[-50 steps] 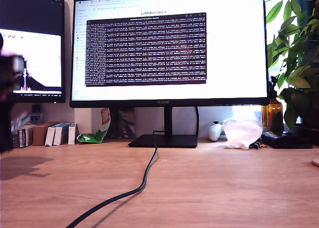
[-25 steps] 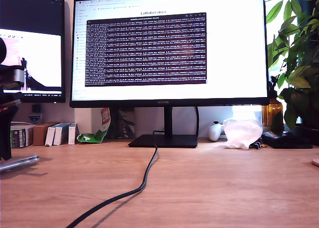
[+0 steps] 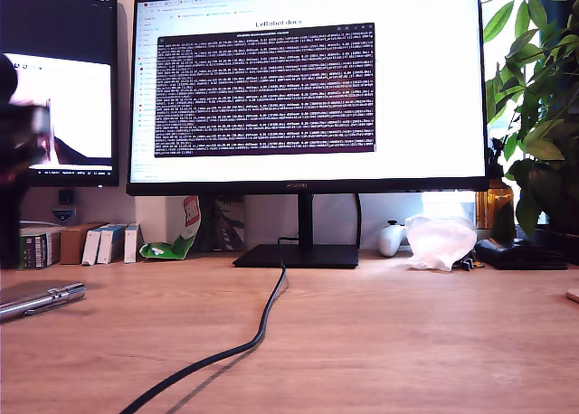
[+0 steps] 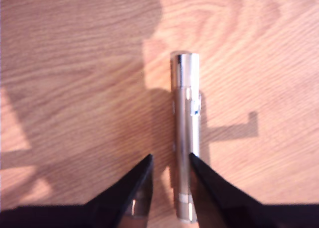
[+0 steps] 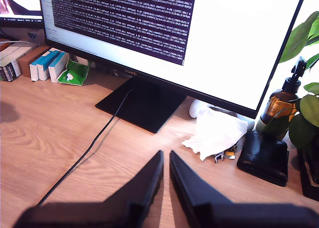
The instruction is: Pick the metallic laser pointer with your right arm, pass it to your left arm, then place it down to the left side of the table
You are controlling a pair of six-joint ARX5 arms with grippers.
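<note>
At the exterior view's 9 o'clock edge my first arm [image 3: 16, 161] has blurred upward since half a second ago, leaving the metallic laser pointer [image 3: 41, 298] flat on the table [image 3: 380, 342]. My first claw [image 4: 169, 185] hangs parted above it, empty; I judge the placement done. Rightward: the black cable [image 3: 244, 342], the monitor [image 3: 308, 84], the plant [image 3: 538, 98]. My second claw [image 5: 166, 180] is nearly closed, empty.

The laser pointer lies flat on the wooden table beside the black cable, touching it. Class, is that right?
Not quite. The laser pointer does lie flat on the wooden table, but apart from the black cable, near the exterior view's left edge, as that view shows.
</note>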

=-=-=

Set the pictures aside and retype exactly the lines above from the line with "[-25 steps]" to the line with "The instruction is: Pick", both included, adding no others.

* _Response to the task_:
[-25 steps] 
[+0 steps] 
[+0 steps] 
[+0 steps] 
The instruction is: Pick the metallic laser pointer with your right arm, pass it to your left arm, then place it down to the left side of the table

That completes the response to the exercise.